TTM placement & caching issue/questions

2014-09-04 Thread Daniel Vetter

On Thu, Sep 04, 2014 at 09:44:04AM +0200, Thomas Hellstrom wrote:
> Last time I tested, (and it seems like Michel is on the same track),
> writing with the CPU to write-combined memory was substantially faster
> than writing to cached memory, with the additional side-effect that CPU
> caches are left unpolluted.
> 
> Moreover (although only tested on Intel's embedded chipsets), texturing
> from cpu-cache-coherent PCI memory was a real GPU performance hog
> compared to texturing from non-snooped memory. Hence, whenever a buffer
> could be classified as GPU-read-only (or almost at least), it should be
> placed in write-combined memory.

Just a quick comment since this explicitly referes to intel chips: On
desktop/laptop chips with the big shared l3/l4 caches it's the other way
round.
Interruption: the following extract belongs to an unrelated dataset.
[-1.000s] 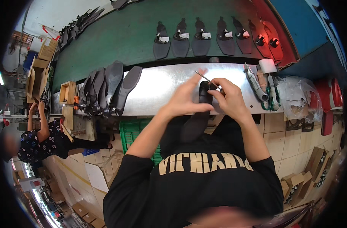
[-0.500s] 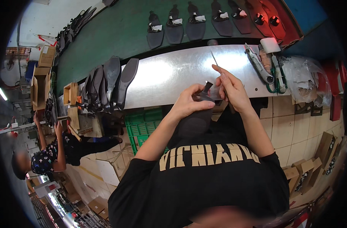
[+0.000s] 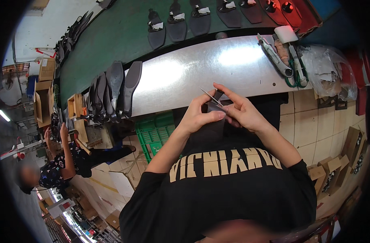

Cached uploads are substantially faster than wc and not using
coherent access is a severe perf hit for texturing. I guess the hw guys
worked really hard to hide the snooping costs so that the gpu can benefit
from the massive bandwidth these caches can provide.
-Daniel
-- 
Daniel Vetter
Software Engineer, Intel Corporation
+41 (0) 79 365 57 48 - http://blog.ffwll.ch

TTM placement & caching issue/questions

2014-09-04 Thread Thomas Hellstrom

On 09/04/2014 10:06 AM, Benjamin Herrenschmidt wrote:
> On Thu, 2014-09-04 at 09:44 +0200, Thomas Hellstrom wrote:
>
>>> This will, from what I can tell, try to use the same caching mode as the
>>> original object:
>>>
>>> if ((cur_placement & caching) != 0)
>>> result |= (cur_placement & caching);
>>>
>>> And cur_placement comes from bo->mem.placement which as far as I can
>>> tell is based on the placement array which the drivers set up.
>> This originates from the fact that when evicting GTT memory, on x86 it's
>> unnecessary and undesirable to switch caching mode when going to system.
> But that's what I don't quite understand. We have two different mappings
> here. The VRAM and the memory object. We wouldn't be "switching"... we
> are creating a temporary mapping for the memory object in order to do
> the memcpy, but we seem to be doing it by using the caching attributes
> of the VRAM object or am I missing something ? I don't see how that
> makes sense so I suppose I'm missing something here :-)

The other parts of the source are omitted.